Réalisée à New York, Cincinnati et San Francisco, l’étude menée par l’équipe du professeur Franck Biro porte sur 1239 fillettes âgées de 6 à 8 ans. Les résultats ont été comparés à ceux d’une étude antérieure de 1997. Ils confirment une évolution de précocité de la puberté chez les jeunes filles. Dès l’âge de 7 ans, 15% d’entre elles présentent un développement des seins, 27% à 8 ans. Même tendance pour les poils pubiens dont 20% en sont dotées dès 8 ans. Les origines ethniques influencent leur développement : les afro-américaines sont les plus marquées. Elles sont 23,4% à 7 ans et 42,9% à 8 ans à présenter les signes de puberté.

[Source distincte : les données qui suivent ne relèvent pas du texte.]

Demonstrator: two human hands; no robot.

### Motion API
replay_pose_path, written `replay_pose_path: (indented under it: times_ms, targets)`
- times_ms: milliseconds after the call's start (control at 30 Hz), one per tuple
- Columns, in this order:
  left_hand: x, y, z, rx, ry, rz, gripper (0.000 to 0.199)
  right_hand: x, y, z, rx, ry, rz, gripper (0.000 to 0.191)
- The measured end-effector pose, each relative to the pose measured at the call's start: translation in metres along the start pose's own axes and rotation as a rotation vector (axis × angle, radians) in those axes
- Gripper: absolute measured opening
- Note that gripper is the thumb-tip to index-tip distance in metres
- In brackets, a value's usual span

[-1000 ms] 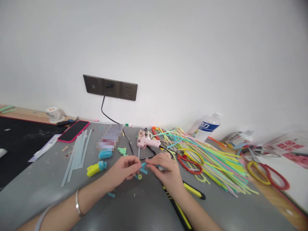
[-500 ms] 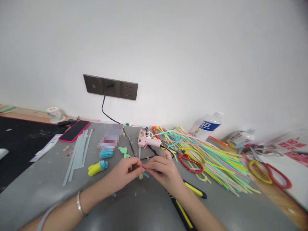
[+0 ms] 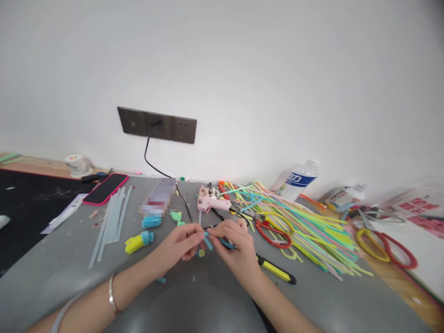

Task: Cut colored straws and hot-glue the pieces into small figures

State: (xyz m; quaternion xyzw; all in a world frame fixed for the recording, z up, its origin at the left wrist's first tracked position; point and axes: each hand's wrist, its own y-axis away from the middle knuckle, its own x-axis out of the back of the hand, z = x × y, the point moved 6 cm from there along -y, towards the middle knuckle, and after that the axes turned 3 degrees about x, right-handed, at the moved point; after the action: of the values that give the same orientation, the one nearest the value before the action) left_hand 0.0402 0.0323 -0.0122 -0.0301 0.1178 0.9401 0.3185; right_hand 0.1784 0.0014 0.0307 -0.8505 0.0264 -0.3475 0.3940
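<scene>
My left hand is closed, thumb and forefinger pinching a short light-blue pipe cleaner. Close by on the right, my right hand is closed too, its fingertips on the blue pipe cleaner, with more blue showing under its fingers. The exact hold is partly hidden. Just beyond both hands lies a pink glue gun with a glue stick in it. A small yellow round piece sits below the fingertips. To the left are a curled green pipe cleaner, a coiled blue bundle and a yellow coiled piece with a blue end.
Several glue sticks and a pink-edged phone lie left. On the right spread many pipe cleaners, red-and-yellow scissors, a utility knife and a white bottle. A black cord runs from the wall socket.
My fingertips have parted slightly, and the blue pipe cleaner between them shows more clearly. My right hand has turned a little, and more blue is visible beneath its fingers.
</scene>
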Motion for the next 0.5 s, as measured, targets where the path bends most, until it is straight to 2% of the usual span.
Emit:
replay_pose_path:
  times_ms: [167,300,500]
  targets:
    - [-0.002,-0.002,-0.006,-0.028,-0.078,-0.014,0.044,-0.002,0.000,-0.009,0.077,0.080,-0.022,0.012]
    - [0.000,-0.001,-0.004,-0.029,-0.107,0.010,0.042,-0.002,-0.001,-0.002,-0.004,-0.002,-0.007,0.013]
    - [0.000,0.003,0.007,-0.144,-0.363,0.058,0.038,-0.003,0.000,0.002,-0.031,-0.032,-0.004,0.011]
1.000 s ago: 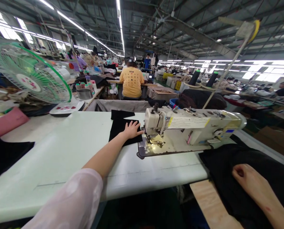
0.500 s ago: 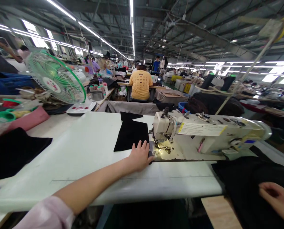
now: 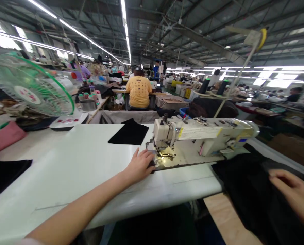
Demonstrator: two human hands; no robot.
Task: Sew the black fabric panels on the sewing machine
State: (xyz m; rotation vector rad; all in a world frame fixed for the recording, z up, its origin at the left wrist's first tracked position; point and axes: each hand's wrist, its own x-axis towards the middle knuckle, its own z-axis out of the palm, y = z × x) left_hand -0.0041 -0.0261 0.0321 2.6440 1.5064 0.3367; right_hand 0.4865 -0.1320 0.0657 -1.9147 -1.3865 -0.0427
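Observation:
My left hand [image 3: 139, 165] lies flat with its fingers apart at the left end of the sewing machine's [image 3: 192, 136] bed, close to the lit needle area. Beyond its fingertips, a black fabric piece [image 3: 129, 133] rests on the pale table, apart from the hand. Low on the right, my right hand [image 3: 292, 190] has thumb and fingers closed on the upper layer of a black fabric pile [image 3: 249, 190]. The pile hangs past the table's front edge. Its fingertips are partly hidden.
A green-rimmed fan [image 3: 34, 88] stands on the left, with black fabric [image 3: 6, 175] below it. A metal pot [image 3: 88, 104] sits farther back. A wooden board [image 3: 225, 216] juts out under the table edge. A person in a yellow shirt [image 3: 139, 90] sits ahead.
The black fabric piece has slid away from my left hand toward the back, and its two parts now overlap. My right hand has drawn up the pile's top layer. The view has turned right.

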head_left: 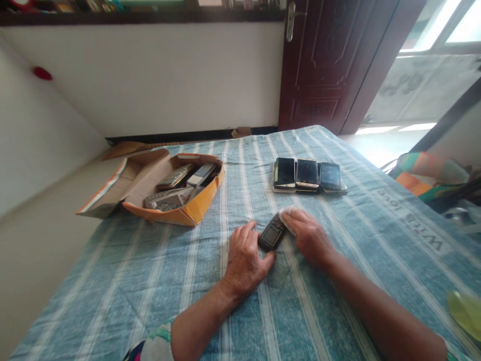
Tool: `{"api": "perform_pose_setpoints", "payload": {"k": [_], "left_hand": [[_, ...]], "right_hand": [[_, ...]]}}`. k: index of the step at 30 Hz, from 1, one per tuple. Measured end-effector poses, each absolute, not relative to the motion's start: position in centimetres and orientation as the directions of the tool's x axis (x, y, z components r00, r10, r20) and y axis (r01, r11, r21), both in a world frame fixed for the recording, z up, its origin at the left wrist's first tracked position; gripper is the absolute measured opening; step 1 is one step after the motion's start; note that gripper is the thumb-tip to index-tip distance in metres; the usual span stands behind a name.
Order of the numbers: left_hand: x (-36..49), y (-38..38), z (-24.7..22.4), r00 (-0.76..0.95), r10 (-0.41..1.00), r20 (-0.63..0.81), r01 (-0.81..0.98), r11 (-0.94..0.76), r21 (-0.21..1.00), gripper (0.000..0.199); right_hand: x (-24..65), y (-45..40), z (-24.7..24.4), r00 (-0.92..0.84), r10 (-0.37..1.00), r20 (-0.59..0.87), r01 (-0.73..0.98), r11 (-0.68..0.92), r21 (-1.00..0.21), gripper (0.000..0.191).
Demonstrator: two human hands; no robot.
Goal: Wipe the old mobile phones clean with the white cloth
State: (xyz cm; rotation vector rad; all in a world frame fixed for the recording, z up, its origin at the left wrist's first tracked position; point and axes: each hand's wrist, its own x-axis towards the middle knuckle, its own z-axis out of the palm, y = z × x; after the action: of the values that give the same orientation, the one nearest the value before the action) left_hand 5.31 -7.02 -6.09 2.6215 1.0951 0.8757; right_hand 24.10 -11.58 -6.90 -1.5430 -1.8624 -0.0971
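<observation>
A small black keypad mobile phone (pixel 272 233) lies face up on the striped cloth, tilted to the right at its far end. My left hand (pixel 246 258) steadies it, fingers along its left side and thumb at the near end. Bunched in the closed fingers of my right hand (pixel 310 235) is a white wipe (pixel 287 218), which touches the keypad end of the phone. Part of the wipe is hidden under the fingers.
Left of my hands stands an open orange cardboard box (pixel 205 203) with several old phones inside. Stacked phones (pixel 307 173) form a row at the far right of the striped cloth (pixel 158 281). A yellow-green object (pixel 466 311) sits at the right edge.
</observation>
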Motion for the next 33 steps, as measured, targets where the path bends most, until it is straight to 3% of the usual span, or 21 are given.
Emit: {"api": "perform_pose_setpoints", "payload": {"k": [3,6,10,18,22,29,33], "left_hand": [[5.3,-7.0,-6.3,0.555,0.693,0.461,0.600,-0.717,0.355,0.026],[5.3,-7.1,-6.3,0.548,0.696,0.464,0.608,-0.712,0.350,0.023],[5.3,-7.1,-6.1,0.558,0.695,0.453,0.602,-0.715,0.356,0.025],[5.3,-6.9,-6.0,0.570,0.683,0.457,0.596,-0.726,0.343,0.032],[5.2,-6.8,-6.2,0.573,0.670,0.473,0.597,-0.736,0.319,0.033],[5.1,-6.7,-6.5,0.585,0.643,0.494,0.587,-0.756,0.288,0.035],[5.2,-6.7,-6.7,0.585,0.628,0.513,0.575,-0.768,0.283,0.034]], "right_hand": [[22.8,-12.3,-7.0,-0.132,0.800,0.586,0.851,0.394,-0.348,0.042],[21.5,-12.7,-6.9,-0.277,0.808,0.520,0.854,0.455,-0.252,0.036],[22.3,-12.3,-7.0,-0.234,0.861,0.452,0.912,0.355,-0.205,0.035],[25.2,-11.5,-7.7,0.115,0.809,0.576,0.869,0.199,-0.454,0.040],[24.7,-11.8,-7.4,0.156,0.840,0.520,0.839,0.166,-0.519,0.047],[23.1,-12.2,-7.3,0.061,0.871,0.487,0.935,0.121,-0.333,0.047],[22.3,-12.3,-7.2,0.034,0.876,0.481,0.978,0.071,-0.199,0.038]]}}
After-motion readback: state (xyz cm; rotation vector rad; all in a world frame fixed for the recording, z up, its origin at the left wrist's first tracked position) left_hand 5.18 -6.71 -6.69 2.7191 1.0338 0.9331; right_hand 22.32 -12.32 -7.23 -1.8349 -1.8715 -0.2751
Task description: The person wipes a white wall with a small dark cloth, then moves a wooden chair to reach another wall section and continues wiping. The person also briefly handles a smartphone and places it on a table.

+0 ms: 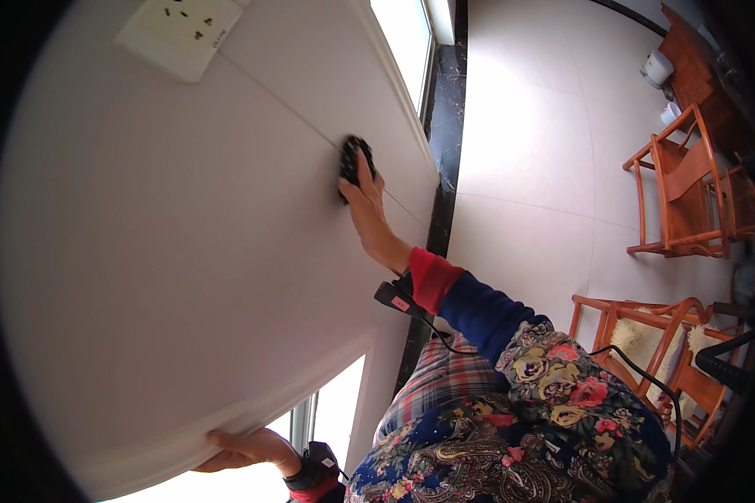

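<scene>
My right hand [368,204] presses a black pad or cloth with light flecks [351,162] against the pale wall [226,239]. Motion blurs this item, so its exact kind is unclear. It lies over a thin dark seam line [283,104] that runs slantwise across the wall. Lower down, my left hand [245,449] rests at the wall's edge beside a bright window opening [333,402]. Its thumb is spread from the fingers, and no separate thing shows in it. Each wrist wears a black strapped device; the right one [399,298] trails a cable.
A white power socket [179,31] juts from the wall at top left. Dark marble skirting [443,207] borders the pale tiled floor [522,144]. Wooden armchairs [682,188] stand at the right, near a white bucket [657,68]. A black cable [642,371] passes across my floral garment.
</scene>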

Suivent les latino-américaines respectivement à 14,9% et 30,9%. Puis les blanches de type caucasien qui sont 10,4% puis 18,3%.
Un impact négatif sur la santé
Ce rajeunissement de l’âge de la puberté pourrait avoir un impact médical. L’ostéoporose, le cancer du sein, l’hypertension artérielle, le diabète, la densité osseuse, ou encore l’âge de la ménopause pourraient être bouleversés. Il ne faudra pas non plus oublier de les informer assez tôt du changement de leur corps pour mieux les accompagner.
Obésité et produits chimiques en cause
Selon les chercheurs, cette précocité pourrait être due à l’obésité infantile et à l’action des produits chimiques contenus dans certains aliments et produits de beauté, sur notre organisme. La thèse de ces perturbateurs endocriniens reste controversée malgré plusieurs études qui confirment leur effet néfaste.